## Task
The output is the lines below from the one with "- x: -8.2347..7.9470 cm" through the one with "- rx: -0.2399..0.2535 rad", both included, printed exactly and with no other line.

[Records for this exercise Boundary: Start]

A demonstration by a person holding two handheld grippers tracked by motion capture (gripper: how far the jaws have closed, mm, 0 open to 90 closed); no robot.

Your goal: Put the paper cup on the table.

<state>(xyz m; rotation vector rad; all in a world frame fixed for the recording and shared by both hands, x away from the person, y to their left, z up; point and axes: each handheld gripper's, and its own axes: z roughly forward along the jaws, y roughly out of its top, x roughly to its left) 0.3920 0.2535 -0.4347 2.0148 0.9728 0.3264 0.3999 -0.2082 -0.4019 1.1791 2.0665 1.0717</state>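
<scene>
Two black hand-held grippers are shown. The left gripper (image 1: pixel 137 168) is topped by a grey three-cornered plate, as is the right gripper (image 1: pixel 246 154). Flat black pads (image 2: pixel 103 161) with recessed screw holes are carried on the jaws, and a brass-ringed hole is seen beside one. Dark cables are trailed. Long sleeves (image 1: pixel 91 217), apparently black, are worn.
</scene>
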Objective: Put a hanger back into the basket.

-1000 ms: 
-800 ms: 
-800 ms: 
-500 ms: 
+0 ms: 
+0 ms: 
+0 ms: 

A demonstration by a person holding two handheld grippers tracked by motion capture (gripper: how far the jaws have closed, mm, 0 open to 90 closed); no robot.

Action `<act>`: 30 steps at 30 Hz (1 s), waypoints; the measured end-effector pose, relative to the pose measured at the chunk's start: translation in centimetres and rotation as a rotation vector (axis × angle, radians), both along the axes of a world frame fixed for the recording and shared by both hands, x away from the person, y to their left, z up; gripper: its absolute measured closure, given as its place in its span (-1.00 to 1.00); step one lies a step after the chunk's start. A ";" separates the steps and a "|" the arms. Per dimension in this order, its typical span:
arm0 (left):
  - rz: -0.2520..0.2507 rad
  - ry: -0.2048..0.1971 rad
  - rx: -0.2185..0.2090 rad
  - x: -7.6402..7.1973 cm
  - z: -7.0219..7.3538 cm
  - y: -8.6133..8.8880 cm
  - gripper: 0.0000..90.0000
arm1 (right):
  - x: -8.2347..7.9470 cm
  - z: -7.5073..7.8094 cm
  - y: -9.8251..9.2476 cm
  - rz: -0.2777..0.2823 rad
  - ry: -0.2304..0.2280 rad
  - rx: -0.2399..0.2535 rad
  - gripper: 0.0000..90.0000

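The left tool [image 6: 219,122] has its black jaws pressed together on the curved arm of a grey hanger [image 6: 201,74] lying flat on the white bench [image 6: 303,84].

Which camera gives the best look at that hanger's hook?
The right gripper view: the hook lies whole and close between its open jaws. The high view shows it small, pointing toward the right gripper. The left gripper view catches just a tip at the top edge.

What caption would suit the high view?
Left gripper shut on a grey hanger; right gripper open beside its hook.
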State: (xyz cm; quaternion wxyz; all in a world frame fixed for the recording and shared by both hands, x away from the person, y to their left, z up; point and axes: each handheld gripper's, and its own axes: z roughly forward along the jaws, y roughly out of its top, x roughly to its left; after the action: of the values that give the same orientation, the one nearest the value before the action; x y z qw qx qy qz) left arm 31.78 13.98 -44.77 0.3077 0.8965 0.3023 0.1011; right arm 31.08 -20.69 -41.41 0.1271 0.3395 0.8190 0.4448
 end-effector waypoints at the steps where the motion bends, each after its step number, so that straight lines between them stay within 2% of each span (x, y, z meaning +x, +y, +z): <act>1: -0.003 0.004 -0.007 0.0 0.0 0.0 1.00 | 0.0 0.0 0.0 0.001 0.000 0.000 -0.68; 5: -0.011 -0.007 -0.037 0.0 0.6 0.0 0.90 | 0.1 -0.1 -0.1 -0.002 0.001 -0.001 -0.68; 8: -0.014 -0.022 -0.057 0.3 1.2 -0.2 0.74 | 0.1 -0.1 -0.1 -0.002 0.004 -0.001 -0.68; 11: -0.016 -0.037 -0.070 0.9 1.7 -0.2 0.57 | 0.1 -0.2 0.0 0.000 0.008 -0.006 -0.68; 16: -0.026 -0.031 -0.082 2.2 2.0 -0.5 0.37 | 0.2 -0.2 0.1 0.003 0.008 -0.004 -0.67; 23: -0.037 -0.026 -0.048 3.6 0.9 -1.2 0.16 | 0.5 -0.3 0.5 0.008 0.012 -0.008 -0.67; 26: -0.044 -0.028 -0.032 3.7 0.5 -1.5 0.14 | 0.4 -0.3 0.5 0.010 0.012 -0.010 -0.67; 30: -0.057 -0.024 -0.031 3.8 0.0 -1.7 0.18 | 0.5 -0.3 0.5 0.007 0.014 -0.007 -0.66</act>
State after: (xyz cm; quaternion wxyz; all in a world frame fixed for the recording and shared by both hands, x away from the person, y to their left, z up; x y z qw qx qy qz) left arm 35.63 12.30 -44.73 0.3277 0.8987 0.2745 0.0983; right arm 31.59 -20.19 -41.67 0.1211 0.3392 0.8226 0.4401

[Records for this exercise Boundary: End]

## Response for this exercise
  - x: -8.2347..7.9470 cm
  - z: -7.5073..7.8094 cm
  - y: -9.8251..9.2476 cm
  - rz: -0.2777..0.2823 rad
  - ry: -0.2304..0.2280 rad
  - rx: -0.2399..0.2535 rad

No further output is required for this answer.